• _Prompt_:
Print the listing below from its opening line through the line holding "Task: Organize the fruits", both ends included.

===== Given data

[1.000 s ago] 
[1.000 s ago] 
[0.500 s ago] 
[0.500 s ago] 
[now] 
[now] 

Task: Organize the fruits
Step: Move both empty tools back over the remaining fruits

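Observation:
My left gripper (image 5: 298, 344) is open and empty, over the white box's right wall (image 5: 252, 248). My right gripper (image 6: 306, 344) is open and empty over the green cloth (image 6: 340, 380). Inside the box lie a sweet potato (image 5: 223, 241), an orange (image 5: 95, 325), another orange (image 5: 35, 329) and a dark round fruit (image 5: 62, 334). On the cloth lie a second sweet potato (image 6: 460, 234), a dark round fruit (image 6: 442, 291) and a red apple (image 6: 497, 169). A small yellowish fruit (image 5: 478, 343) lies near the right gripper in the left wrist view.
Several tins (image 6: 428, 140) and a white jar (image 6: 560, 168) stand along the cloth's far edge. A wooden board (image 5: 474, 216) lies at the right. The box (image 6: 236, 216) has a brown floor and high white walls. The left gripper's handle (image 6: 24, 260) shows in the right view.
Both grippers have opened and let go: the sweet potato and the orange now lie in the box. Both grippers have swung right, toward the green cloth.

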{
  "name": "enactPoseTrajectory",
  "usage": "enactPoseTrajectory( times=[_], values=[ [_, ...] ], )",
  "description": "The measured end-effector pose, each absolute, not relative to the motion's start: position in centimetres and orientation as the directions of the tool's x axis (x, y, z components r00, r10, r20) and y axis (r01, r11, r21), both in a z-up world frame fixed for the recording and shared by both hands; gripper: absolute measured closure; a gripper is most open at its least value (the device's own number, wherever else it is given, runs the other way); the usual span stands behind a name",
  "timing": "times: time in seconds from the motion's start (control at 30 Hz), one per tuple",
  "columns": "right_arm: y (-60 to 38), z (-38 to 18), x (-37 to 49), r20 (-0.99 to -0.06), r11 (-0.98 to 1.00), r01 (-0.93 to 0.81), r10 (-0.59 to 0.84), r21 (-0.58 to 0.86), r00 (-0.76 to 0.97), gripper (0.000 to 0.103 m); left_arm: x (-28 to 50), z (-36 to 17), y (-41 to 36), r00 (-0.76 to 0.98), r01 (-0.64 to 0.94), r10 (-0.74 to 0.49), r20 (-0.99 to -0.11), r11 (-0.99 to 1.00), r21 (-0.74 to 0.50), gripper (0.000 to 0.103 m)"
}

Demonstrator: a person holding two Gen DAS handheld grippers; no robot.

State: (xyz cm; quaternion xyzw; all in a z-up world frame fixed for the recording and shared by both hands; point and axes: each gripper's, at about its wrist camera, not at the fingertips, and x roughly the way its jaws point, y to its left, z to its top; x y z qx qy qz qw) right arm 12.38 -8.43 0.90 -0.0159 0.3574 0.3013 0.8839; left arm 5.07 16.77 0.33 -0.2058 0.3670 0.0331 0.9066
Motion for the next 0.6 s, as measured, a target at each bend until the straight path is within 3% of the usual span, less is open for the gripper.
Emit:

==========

• _Solution to this problem_:
[1.000 s ago] 
[1.000 s ago] 
[0.500 s ago] 
[0.500 s ago] 
[now] 
[now] 

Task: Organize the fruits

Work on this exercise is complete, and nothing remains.